* **Task brief**
Transcribe the whole listing below without changing a word, but leave out every image.

* **Data records**
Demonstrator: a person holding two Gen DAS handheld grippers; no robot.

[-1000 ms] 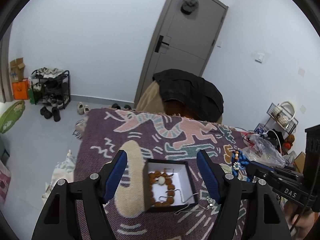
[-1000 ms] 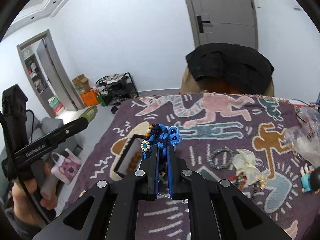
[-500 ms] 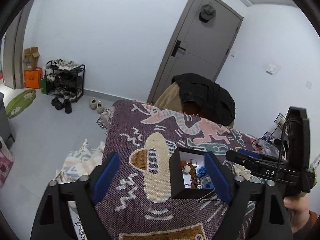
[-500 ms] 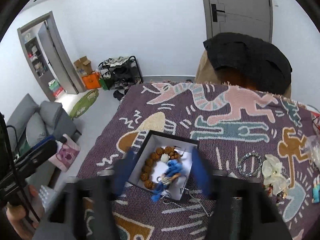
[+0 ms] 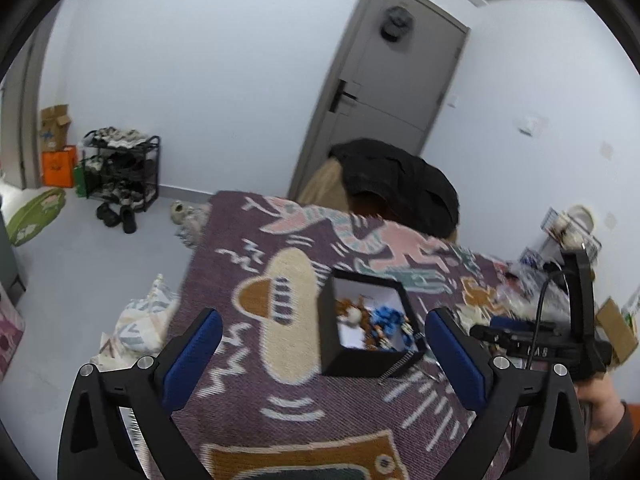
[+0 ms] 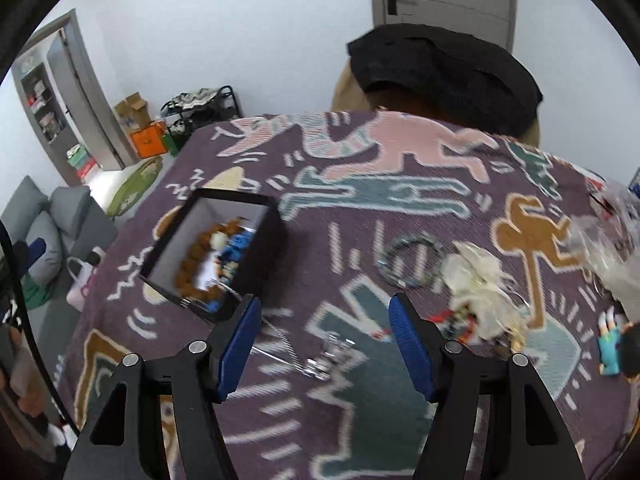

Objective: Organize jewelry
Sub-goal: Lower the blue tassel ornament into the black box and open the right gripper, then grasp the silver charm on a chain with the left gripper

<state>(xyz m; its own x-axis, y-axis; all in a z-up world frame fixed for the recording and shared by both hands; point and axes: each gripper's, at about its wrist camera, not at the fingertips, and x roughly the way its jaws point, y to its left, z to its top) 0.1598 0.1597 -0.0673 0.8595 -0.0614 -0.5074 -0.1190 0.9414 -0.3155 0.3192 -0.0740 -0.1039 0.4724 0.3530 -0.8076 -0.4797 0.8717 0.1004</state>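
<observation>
- Purple patterned cloth (image 6: 360, 400) is seen covering the work surface, with a grey door (image 5: 392, 92) and white walls behind it.
- Both tools are noted as spread and empty: the left gripper (image 5: 322, 354) and the right gripper (image 6: 326, 344) hold nothing between their blue pads.
- A black box (image 5: 332, 348), white inside, lies just ahead of the left gripper, between its fingers in that view; from the right gripper it lies ahead and to the left.
- Inside it, a brown bead bracelet (image 6: 190, 264) and a blue flower piece (image 6: 236, 246) are seen, so one placing step is judged done.
- A thin silver chain (image 6: 304, 360) lies on the cloth between the right gripper's fingers; a grey bead bracelet (image 6: 408, 264) lies further ahead, and a tangled pile of pieces (image 6: 480, 292) ahead to the right.
- The next move is judged to call for a low, careful pinch on one loose piece; the chain looks slack and liable to slip.
</observation>
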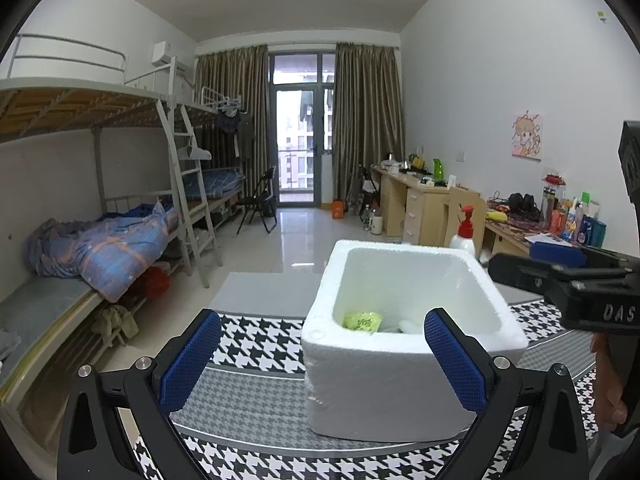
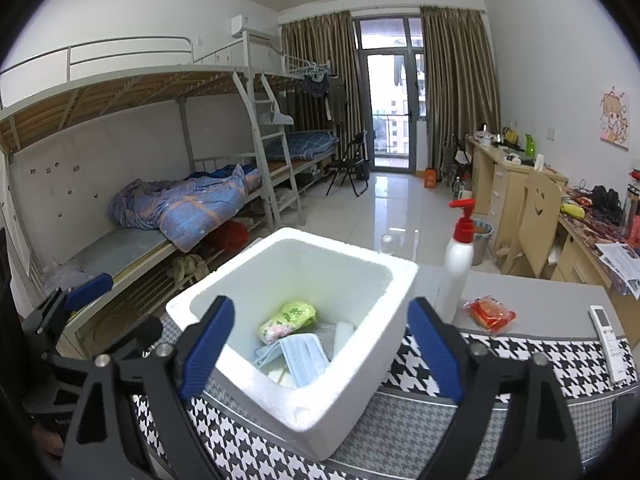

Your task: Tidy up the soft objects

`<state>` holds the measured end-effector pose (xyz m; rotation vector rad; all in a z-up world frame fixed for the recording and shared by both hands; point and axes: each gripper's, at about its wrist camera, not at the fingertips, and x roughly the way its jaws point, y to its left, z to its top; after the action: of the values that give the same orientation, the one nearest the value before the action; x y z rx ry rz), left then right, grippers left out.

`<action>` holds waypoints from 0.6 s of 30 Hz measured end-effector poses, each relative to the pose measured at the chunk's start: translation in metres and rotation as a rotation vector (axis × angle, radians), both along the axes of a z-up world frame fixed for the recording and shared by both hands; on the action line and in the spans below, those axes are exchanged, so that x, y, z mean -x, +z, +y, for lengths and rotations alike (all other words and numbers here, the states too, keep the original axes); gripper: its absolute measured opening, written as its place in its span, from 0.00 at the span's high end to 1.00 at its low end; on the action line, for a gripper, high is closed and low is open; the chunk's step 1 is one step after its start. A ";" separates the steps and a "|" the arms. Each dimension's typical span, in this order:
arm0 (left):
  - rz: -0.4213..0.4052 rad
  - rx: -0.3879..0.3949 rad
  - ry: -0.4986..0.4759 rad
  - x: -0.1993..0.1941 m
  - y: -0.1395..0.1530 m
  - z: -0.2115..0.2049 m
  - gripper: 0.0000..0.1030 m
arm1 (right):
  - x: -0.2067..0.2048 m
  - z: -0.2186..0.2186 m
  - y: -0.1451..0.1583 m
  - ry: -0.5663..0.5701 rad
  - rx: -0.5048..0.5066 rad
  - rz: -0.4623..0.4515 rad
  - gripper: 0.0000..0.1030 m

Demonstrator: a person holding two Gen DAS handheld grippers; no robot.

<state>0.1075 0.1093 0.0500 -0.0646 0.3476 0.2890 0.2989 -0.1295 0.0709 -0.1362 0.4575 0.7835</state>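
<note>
Right wrist view: the right gripper (image 2: 320, 344) is spread wide with nothing in it, sitting over the white foam box (image 2: 352, 392). A blue face mask (image 2: 304, 360) and a green packet (image 2: 289, 317) are lying in the box. The left gripper (image 1: 322, 356) is wide open too, right beside the box on the checkered cloth (image 1: 256, 344).

The box (image 2: 348, 364) is white foam, matt and grainy. Under it lies a woven houndstooth cloth (image 2: 404, 432). The floor (image 2: 400, 208) tiles shine glossy. Blue gripper pads (image 1: 192, 360) look ribbed, rubbery.
</note>
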 end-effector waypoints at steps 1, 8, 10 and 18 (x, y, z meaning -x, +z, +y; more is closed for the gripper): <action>-0.003 -0.004 -0.004 0.000 0.002 -0.003 0.01 | 0.002 -0.002 0.001 -0.003 -0.003 -0.009 0.07; -0.017 -0.020 -0.010 0.005 0.011 -0.017 0.01 | 0.009 -0.014 0.003 0.000 -0.016 -0.033 0.07; -0.021 -0.023 -0.011 0.006 0.012 -0.020 0.01 | 0.011 -0.018 0.004 0.004 -0.023 -0.037 0.07; -0.034 -0.038 -0.030 0.012 0.017 -0.031 0.01 | 0.023 -0.032 0.010 -0.001 -0.038 -0.067 0.07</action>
<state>0.0959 0.0781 0.0674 -0.0265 0.3087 0.2645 0.2758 -0.1615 0.0806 -0.1261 0.3788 0.7841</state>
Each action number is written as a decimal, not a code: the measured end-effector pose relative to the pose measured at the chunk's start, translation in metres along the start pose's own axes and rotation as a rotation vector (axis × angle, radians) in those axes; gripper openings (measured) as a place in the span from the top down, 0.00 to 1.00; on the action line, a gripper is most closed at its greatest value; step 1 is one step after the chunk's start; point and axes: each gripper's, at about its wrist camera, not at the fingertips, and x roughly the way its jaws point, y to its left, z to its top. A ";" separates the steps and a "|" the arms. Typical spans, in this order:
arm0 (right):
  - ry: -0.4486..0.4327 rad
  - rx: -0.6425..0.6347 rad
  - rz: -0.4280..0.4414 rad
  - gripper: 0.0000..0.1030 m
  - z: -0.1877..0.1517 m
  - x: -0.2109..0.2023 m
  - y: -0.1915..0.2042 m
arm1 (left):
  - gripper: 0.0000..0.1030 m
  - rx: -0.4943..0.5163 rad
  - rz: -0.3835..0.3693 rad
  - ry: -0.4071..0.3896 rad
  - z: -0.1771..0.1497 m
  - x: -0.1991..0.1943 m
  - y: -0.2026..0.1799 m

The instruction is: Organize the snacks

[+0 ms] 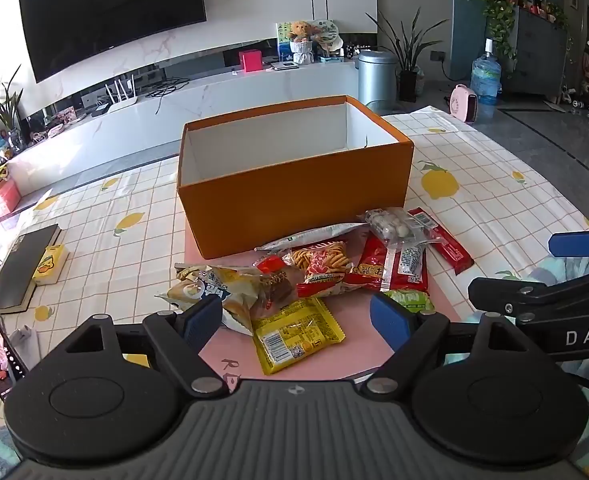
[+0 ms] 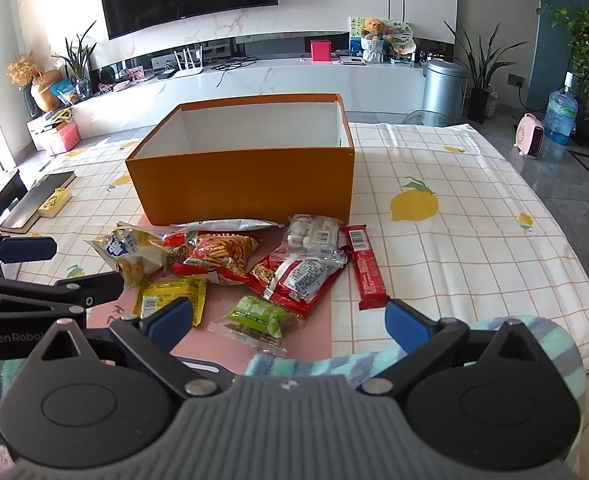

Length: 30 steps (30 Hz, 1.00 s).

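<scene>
the right gripper (image 1: 566, 268) body reads "das"; the left gripper (image 2: 54, 266) body reads "genrobo". one orange box (image 2: 246, 184), open-topped and white inside, stands on the lemon-print worktop (image 2: 454, 240). snack packets lie in a loose pile just before it: one red bar (image 2: 365, 266), one yellow packet (image 1: 294, 334), one green packet (image 2: 260, 314). both grippers' fingers are spread, holding nothing.
</scene>
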 end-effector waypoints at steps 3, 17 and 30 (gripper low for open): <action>0.000 0.001 -0.003 0.04 0.001 -0.001 0.002 | 0.05 -0.003 0.000 0.000 0.000 0.000 0.001; 0.006 0.001 -0.006 0.04 0.001 -0.001 -0.002 | 0.05 -0.014 0.003 0.002 0.002 -0.001 0.004; 0.007 0.004 -0.008 0.04 -0.001 0.002 0.001 | 0.05 -0.023 0.003 0.004 0.002 -0.002 0.005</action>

* **Result below**
Demonstrator: a person holding two Gen DAS handheld grippers; no robot.

[-1000 ms] 
[-1000 ms] 
[-500 ms] 
[-500 ms] 
[+0 ms] 
[+0 ms] 

Objective: Organize jewelry
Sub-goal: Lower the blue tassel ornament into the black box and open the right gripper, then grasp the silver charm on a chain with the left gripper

<state>(xyz m; its own x-axis, y-axis; all in a z-up world frame fixed for the recording and shared by both hands; point and axes: each gripper's, at about its wrist camera, not at the fingertips, and x roughly the way its jaws point, y to its left, z to its top) 0.1598 0.1597 -0.0673 0.8595 -0.0614 -0.5074 -0.1190 0.9414 -0.3155 0.3192 -0.0740 -0.1039 0.4724 0.3530 -0.8076 -0.4797 0.8717 0.1004</state>
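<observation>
- Purple patterned cloth (image 6: 360, 400) is seen covering the work surface, with a grey door (image 5: 392, 92) and white walls behind it.
- Both tools are noted as spread and empty: the left gripper (image 5: 322, 354) and the right gripper (image 6: 326, 344) hold nothing between their blue pads.
- A black box (image 5: 332, 348), white inside, lies just ahead of the left gripper, between its fingers in that view; from the right gripper it lies ahead and to the left.
- Inside it, a brown bead bracelet (image 6: 190, 264) and a blue flower piece (image 6: 236, 246) are seen, so one placing step is judged done.
- A thin silver chain (image 6: 304, 360) lies on the cloth between the right gripper's fingers; a grey bead bracelet (image 6: 408, 264) lies further ahead, and a tangled pile of pieces (image 6: 480, 292) ahead to the right.
- The next move is judged to call for a low, careful pinch on one loose piece; the chain looks slack and liable to slip.
</observation>
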
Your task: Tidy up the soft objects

`<state>` holds the measured end-effector pose (xyz m; rotation vector rad; all in a z-up world frame fixed for the recording and shared by both hands; point and axes: each gripper's, at about its wrist camera, not at the fingertips, and x roughly the way its jaws point, y to its left, z to its top; after the action: of the values that give the same orientation, the one nearest the value before the action; x y z rx ry rz), left then right, grippers left out.

`<action>` holds waypoints from 0.6 s of 30 Hz measured end-effector poses, each relative to the pose measured at the chunk's start: translation in metres and rotation as a rotation vector (axis × angle, radians), both along the axes of a z-up world frame fixed for the recording and shared by both hands; on the action line and in the spans below, those axes are exchanged, so that x, y, z mean -x, +z, +y, for lengths and rotations alike (all other words and numbers here, the states too, keep the original axes); gripper: its absolute measured opening, written as its place in its span, from 0.00 at the span's high end to 1.00 at its low end; on the action line, for a gripper, high is closed and low is open; the chunk's step 1 is one step after its start. A ";" separates the steps and a "|" the arms. Each dimension's typical span, in this order:
arm0 (left):
  - rz: -0.4213..0.4052 rad
  - rx: -0.3879..0.3949 rad
  - ry: -0.4986..0.4759 rad
  - x: -0.1993..0.1941 m
  - y: -0.1395..0.1530 m
  - z: -0.2115..0.2049 m
  - gripper: 0.0000..0.1030 m
arm1 (right):
  - x: -0.2067..0.2048 m
  - z: -0.2186..0.2186 m
  - y: -0.1451..0.1583 m
  - ry: -0.5663..0.5701 rad
  - rx: -0.5048..0.5066 rad
  - rz: -0.4623..0.4515 rad
  - gripper: 0.0000..0.1030 m

Demonstrator: a person holding two Gen DAS handheld grippers; no robot.

<state>0.1075 0.1093 0.0500 -0.0646 0.3476 0.2890 0.2989 -0.1295 0.0709 -0.1362 0.4575 0.7835</state>
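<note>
Right wrist view: the right gripper (image 2: 320, 344) is spread wide with nothing in it, sitting over the white foam box (image 2: 352, 392). A blue face mask (image 2: 304, 360) and a green packet (image 2: 289, 317) are lying in the box. The left gripper (image 1: 322, 356) is wide open too, right beside the box on the checkered cloth (image 1: 256, 344).

The box (image 2: 348, 364) is white foam, matt and grainy. Under it lies a woven houndstooth cloth (image 2: 404, 432). The floor (image 2: 400, 208) tiles shine glossy. Blue gripper pads (image 1: 192, 360) look ribbed, rubbery.
</note>
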 end-effector waypoints at steps 1, 8, 10 and 18 (x, y, z meaning -x, +z, +y; more is closed for the gripper): <action>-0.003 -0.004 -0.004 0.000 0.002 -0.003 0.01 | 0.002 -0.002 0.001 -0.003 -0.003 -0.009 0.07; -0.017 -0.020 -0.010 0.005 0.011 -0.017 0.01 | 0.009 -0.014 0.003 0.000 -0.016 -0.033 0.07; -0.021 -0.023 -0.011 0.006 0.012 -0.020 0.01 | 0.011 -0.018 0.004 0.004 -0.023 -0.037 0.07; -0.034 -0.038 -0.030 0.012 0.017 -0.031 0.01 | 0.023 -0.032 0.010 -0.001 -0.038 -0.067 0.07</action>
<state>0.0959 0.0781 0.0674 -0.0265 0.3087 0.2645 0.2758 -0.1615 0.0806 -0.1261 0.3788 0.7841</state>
Each action number is written as a decimal, not a code: the measured end-effector pose relative to the pose measured at the chunk's start, translation in metres along the start pose's own axes and rotation as a rotation vector (axis × angle, radians) in those axes; gripper openings (measured) as a place in the span from the top down, 0.00 to 1.00; on the action line, a gripper is most closed at its greatest value; step 1 is one step after the chunk's start; point and axes: each gripper's, at about its wrist camera, not at the fingertips, and x roughly the way its jaws point, y to its left, z to its top. A ";" separates the steps and a "|" the arms. Typical spans, in this order:
arm0 (right):
  - ry: -0.4486..0.4327 rad
  - rx: -0.6425..0.6347 rad
  - rz: -0.4280..0.4414 rad
  - gripper: 0.0000..0.1030 m
  - z: -0.1877..0.1517 m
  - x: -0.2109..0.2023 m
  - y: -0.1915..0.2042 m
arm1 (left):
  - gripper: 0.0000..0.1030 m
  - rx: -0.4943..0.5163 rad
  - rz: -0.3835..0.3693 rad
  - ry: -0.4071..0.3896 rad
  - z: -0.1771..0.1497 m
  - x: -0.1991..0.1943 m
  - y: -0.2026..0.1799 m

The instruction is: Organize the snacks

[+0 ms] 
[+0 ms] 

Length: 30 steps (30 Hz, 1.00 s).

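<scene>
the right gripper (image 1: 566, 268) body reads "das"; the left gripper (image 2: 54, 266) body reads "genrobo". one orange box (image 2: 246, 184), open-topped and white inside, stands on the lemon-print worktop (image 2: 454, 240). snack packets lie in a loose pile just before it: one red bar (image 2: 365, 266), one yellow packet (image 1: 294, 334), one green packet (image 2: 260, 314). both grippers' fingers are spread, holding nothing.
</scene>
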 end-effector waypoints at steps 3, 17 and 30 (gripper low for open): <action>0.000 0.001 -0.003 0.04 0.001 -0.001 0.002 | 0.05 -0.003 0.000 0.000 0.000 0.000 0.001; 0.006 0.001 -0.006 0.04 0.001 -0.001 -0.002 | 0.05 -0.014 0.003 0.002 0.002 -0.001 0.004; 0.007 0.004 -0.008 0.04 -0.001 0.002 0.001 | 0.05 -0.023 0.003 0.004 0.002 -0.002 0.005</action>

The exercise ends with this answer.